Cost is a huge factor in sourcing plasma. The higher the demand in relation to supply, the higher the price. Plasma is considered a commodity, and pricing today is at an all-time high. If the product that an IVD company is manufacturing has strong competition, then the cost of the raw-material plasma will affect the price structure. Many companies that once used human plasma or serum components have either switched to animal sources or else eliminated the affected product from their offerings because of being unable to maintain competitive pricing.
Although it is not possible to control the plasma market, an IVD manufacturer can do several things to manage its supply of the material. These include:
- Keeping abreast of the current market and knowing the sources.
- Using its sales and operating plan to obtain an accurate forecast of need, because plasma is not always available for purchase.
- Being prepared to purchase material whenever it becomes available, as the opportunity may not soon return.

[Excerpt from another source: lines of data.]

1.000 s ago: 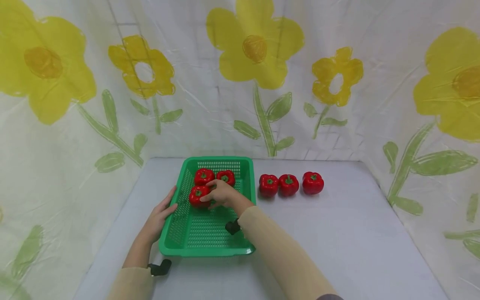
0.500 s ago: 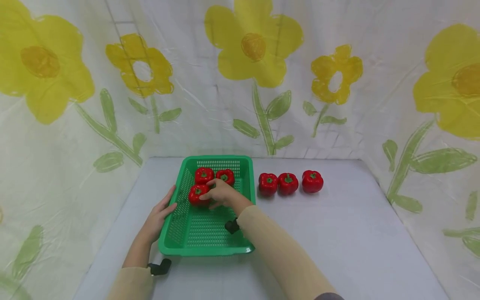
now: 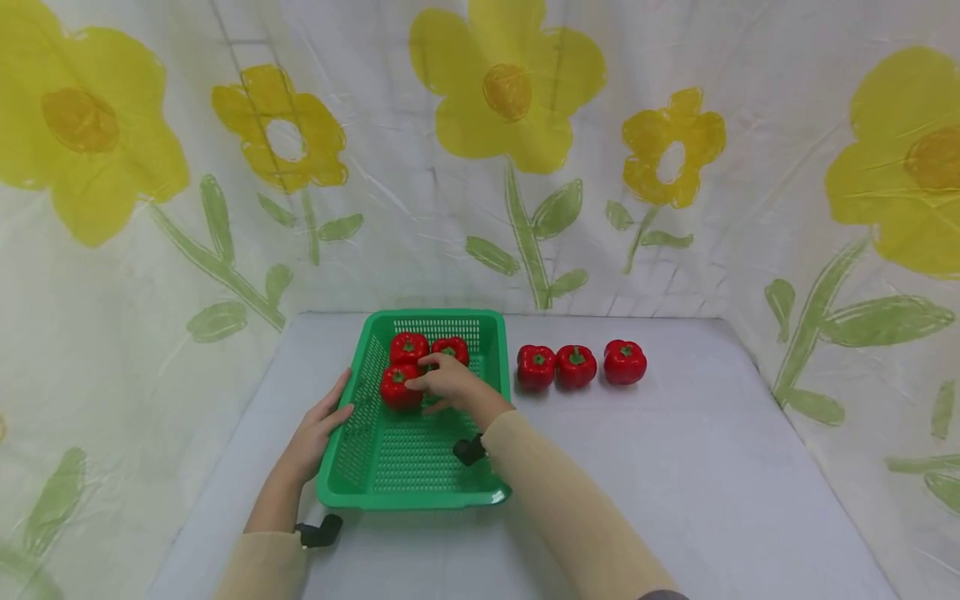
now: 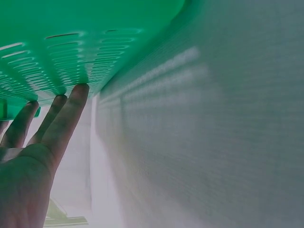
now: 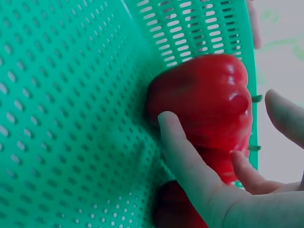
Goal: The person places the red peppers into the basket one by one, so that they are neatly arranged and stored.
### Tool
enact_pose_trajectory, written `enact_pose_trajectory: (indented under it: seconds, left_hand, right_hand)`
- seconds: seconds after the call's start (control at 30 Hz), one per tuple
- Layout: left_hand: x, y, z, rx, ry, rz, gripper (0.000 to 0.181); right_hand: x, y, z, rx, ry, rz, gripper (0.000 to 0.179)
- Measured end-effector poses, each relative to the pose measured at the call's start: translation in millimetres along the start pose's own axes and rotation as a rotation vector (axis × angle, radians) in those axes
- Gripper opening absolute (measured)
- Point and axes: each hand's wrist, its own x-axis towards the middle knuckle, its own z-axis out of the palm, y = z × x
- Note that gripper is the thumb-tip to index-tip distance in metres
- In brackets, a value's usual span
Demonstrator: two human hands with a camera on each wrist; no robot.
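A green perforated plastic basket [image 3: 412, 502] holds three red bell peppers, two at the back and one front bell pepper [image 3: 397, 388] on the left. My right hand [image 3: 453, 385] is inside the basket, just right of that front pepper, fingers spread and not closed round it. In the right wrist view one fingertip overlaps the pepper's side, while the other fingers stand apart from it. From outside, my left hand [image 3: 313, 437] rests along the basket's left side; the left wrist view shows its straight fingers [image 4: 61, 126] against the slotted wall.
On the white table [image 3: 660, 483], right of the basket, three more red bell peppers stand in a row: a left pepper [image 3: 536, 368], a middle pepper [image 3: 576, 367] and a right pepper [image 3: 625, 363]. A flowered curtain [image 3: 420, 250] hangs behind the table.
The front pepper has shifted slightly back towards the rear peppers. My right hand has drawn a little to the right, away from it. My left hand stays at the basket's side.
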Motion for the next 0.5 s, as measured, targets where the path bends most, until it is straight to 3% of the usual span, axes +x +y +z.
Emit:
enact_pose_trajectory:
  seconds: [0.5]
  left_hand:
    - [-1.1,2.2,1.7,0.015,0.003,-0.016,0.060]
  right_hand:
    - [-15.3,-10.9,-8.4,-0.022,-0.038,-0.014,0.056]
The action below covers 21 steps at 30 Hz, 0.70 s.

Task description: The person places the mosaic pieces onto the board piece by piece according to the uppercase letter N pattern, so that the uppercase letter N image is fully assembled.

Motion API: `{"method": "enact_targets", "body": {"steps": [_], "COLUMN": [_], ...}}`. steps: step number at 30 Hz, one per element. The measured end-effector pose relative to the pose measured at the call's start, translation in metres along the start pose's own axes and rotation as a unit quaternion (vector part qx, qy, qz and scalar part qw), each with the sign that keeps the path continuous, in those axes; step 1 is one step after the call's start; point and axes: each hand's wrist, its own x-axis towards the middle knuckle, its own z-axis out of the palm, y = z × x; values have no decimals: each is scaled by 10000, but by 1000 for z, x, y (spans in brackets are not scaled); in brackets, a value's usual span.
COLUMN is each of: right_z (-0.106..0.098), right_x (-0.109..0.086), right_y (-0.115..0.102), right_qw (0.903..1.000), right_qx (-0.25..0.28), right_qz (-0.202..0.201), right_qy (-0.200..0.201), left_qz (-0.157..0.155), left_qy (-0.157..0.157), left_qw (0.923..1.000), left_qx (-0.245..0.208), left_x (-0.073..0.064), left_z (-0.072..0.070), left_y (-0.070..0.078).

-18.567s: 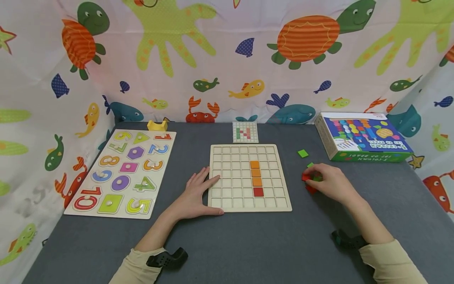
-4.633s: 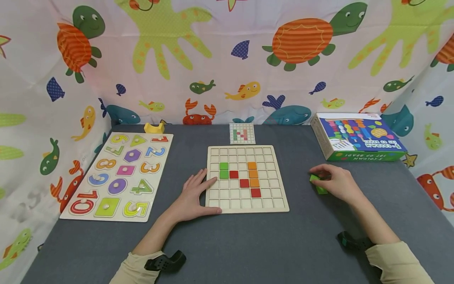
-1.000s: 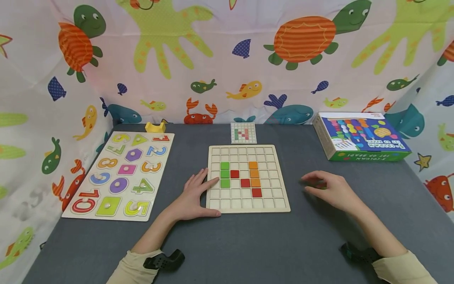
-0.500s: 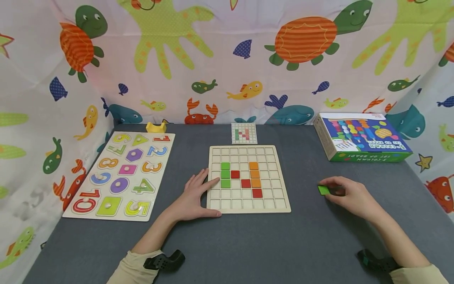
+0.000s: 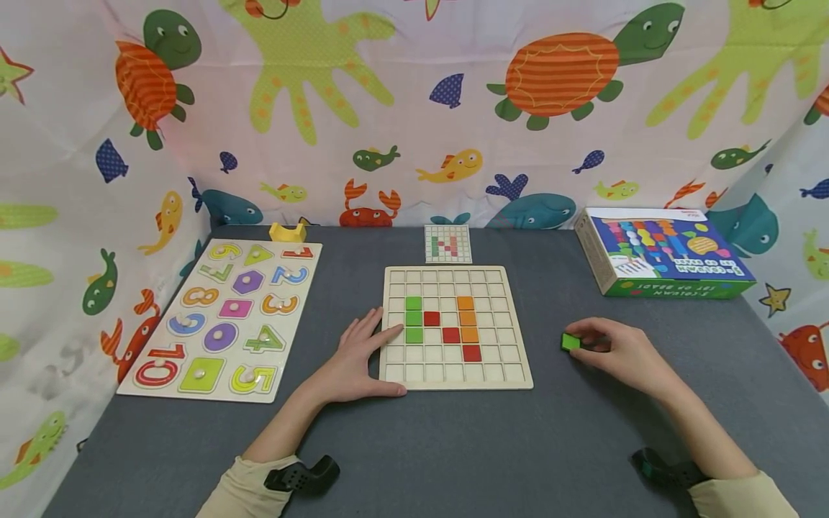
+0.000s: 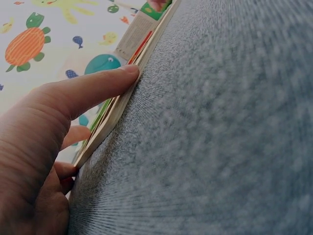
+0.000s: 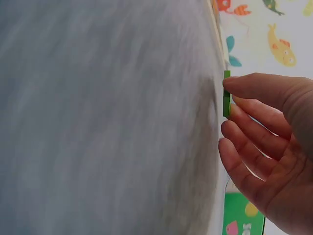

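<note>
My right hand [image 5: 618, 352] pinches a small green square tile [image 5: 571, 342] between thumb and fingers, over the cloth to the right of the board. In the right wrist view the tile [image 7: 226, 100] appears edge-on, thumb on one side and fingertips on the other. My left hand [image 5: 356, 363] rests with spread fingers along the left edge of the wooden grid board [image 5: 414, 373], its thumb at the front corner. Set in the board are three green tiles [image 5: 414, 319] in a column, three red tiles [image 5: 451, 335] on a diagonal, and three orange tiles [image 5: 467, 319] in a column.
A small pattern card [image 5: 448, 244] lies behind the board. To the left is a number-and-shape puzzle board [image 5: 299, 277] with a yellow piece [image 5: 288, 232] behind it. A colourful box [image 5: 667, 252] stands at the back right. A printed curtain [image 5: 414, 108] hangs behind the table.
Since the oldest frame, green and red tiles from the right-hand pile have come onto the board; the third green appeared within the last several seconds. Lately my right hand, holding a tile, moved slightly left.
</note>
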Motion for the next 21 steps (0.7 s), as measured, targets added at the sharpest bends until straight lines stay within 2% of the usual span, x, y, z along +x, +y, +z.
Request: {"method": "enact_targets", "body": {"steps": [10,16,21], "right_z": [21,40,58], "right_x": [27,45,58], "right_y": [-35,-64,-87], "right_qw": [9983,9943,9882], "right_qx": [567,990,1364], "right_qz": [-103,-159,-373], "right_qy": [-103,-354,-592], "left_qz": [8,-98,-94], "left_qy": [-18,-62,-68], "left_qw": [10000,9999,9999], "left_qx": [13,36,27], "left_x": [0,0,0], "left_z": [0,1,1], "left_y": [-1,-2,-2]}}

- Setting up monthly standing orders to meet forecast demand. Most plasma providers want a one-year commitment, so inventory levels will be high at some times but lower at others. It is better to have material always available at a steady and standard price than to try to locate scarce material when needed and pay such a high price that profit is lost or negative.
- Dealing with only a few well-known, well-chosen primary plasma sources that represent a single group of blood centers, or that broker for multiple centers. Making inquiries at every source may drive up prices by creating an impression of heavy demand.
Conclusion
Many biochemical raw materials are difficult to obtain. The four materials discussed here are among the most challenging. One of the keys to success in acquiring any raw material whose availability is problematic is to partner with a vendor of established reliability who is an expert in that particular product and can offer a long-term solution.